Despite Trixie’s defection, they were such a tight fit in the family pew that Etta and Blanche had to share a hassock embroidered with a white rabbit when they kneeled down, their knees rammed against each other. Etta wished Bartlett was sitting next to her; she hated leaving her all confused at home.
Dame Hermione sang ‘Where’er You Walk’.
The vicar, who’d enjoyed an excellent crate of claret from Sampson every Christmas, had wanted to pay tribute to his old friend but had been pushed aside by Martin, who, in a very white shirt, black tie and dark suit, cut a much handsomer figure than his sister. The mistresses gazed at him hungrily, as he told them how heart-warming and humbling it was that they’d all turned up ‘to burst our lovely church at the seams’.
‘I’m Martin Bancroft,’ he went on pompously. ‘Today is a thanksgiving service, a celebration of a brilliant man, a field marshal of industry. Dad suffered from a deadly degenerative heart disease called Howitt’s, terrifying in that it destroys organs, muscles and brain, wrapping itself around the sufferer like a boa constrictor, causing excruciating pain. I know Dad would h
ave liked me to express his gratitude to all the nurses, carers and doctors who looked after him so selflessly.’ Martin smiled around.
‘What about Granny?’ said Trixie loudly.
‘This illness can linger on for twenty years,’ droned on Martin, ‘and although I would have given the world for another five minutes with Dad, God was merciful.’
The captains of industry were getting restless – all on their BlackBerries, typing with their thumbs, increasing their millions, checking emails and texts. They had deals to close, mistresses to pleasure, shares to buy, conference calls to take.
Shade Murchieson, whose horse was favourite in the 3.00 at Ludlow, said ‘Fuck’ very loudly when it only came fourth. Trixie got the giggles.

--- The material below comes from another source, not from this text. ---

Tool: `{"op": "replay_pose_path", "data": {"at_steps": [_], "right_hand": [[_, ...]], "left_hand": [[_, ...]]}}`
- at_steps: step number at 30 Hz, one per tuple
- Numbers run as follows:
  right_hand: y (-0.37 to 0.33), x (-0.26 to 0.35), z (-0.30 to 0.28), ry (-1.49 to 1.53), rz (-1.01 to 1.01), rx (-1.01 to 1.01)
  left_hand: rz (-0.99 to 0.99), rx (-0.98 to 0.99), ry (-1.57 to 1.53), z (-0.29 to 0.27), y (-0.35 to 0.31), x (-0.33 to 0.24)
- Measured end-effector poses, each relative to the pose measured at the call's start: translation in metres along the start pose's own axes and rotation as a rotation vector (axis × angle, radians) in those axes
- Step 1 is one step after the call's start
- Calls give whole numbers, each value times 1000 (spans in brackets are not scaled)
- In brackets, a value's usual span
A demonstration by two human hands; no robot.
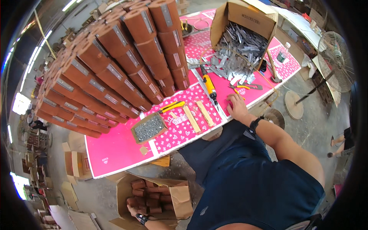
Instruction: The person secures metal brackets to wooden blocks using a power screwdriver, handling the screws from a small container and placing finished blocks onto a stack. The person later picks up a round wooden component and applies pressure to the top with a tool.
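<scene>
Down in an open cardboard box at the lower left, my left hand reaches among loose reddish-brown cylinders and touches them. Its fingertips are mostly hidden, so a grip cannot be made out. My right hand rests on the pink tabletop near its front edge, fingers spread and holding nothing. Just beyond it lie pliers with yellow-orange handles. A yellow and black power screwdriver lies to that hand's left.
Tall stacked brown cylinders with metal strips fill the table's left. A tipped carton spills metal strips at the back. Nearer are a tray of small screws, a yellow cutter knife, wooden sticks and a hammer. A fan stands right.
</scene>
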State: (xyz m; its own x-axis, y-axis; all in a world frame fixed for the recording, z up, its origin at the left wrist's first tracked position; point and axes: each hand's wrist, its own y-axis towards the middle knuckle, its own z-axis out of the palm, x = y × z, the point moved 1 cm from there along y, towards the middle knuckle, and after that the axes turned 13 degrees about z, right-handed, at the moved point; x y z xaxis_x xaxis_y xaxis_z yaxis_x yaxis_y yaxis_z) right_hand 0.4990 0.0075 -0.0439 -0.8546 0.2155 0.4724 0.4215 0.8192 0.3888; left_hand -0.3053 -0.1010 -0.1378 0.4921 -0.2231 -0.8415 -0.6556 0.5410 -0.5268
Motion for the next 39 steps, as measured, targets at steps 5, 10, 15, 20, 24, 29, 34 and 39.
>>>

She thought Shade was cool.
‘This is going on too long,’ complained Drummond, catching the mood.
‘If this is Grandpa’s funeral,’ grumbled Poppy, ‘where’s Grandpa?’
‘In that basket, stupid,’ said Drummond.
The audience rocked with laughter.
Time for the readings: Carrie was meant to kick off with Mr Valiant for Truth arriving in heaven and the trumpets sounding for him on the other side, followed by the Last Post.
But she suddenly lost it, couldn’t get any words out and burst into tears.
An anguished Etta was about to run and comfort her but was forcibly restrained by Martin, secretly thrilled that his sister had screwed up, as the organ tactfully launched into ‘Dear Lord And Father’. Etta looked up at a stained glass window of knights in armour fighting, and identified with a plump strawberry roan sidling away from the conflict.
‘Still small voice of calm,’ sang the congregation.
No voice could have been less still, small or calm than Sampson’s, thought Etta, and blew her nose on a piece of kitchen roll, so far removed from the lace handkerchief wafting Miss Dior with which Blanche mopped her eyes.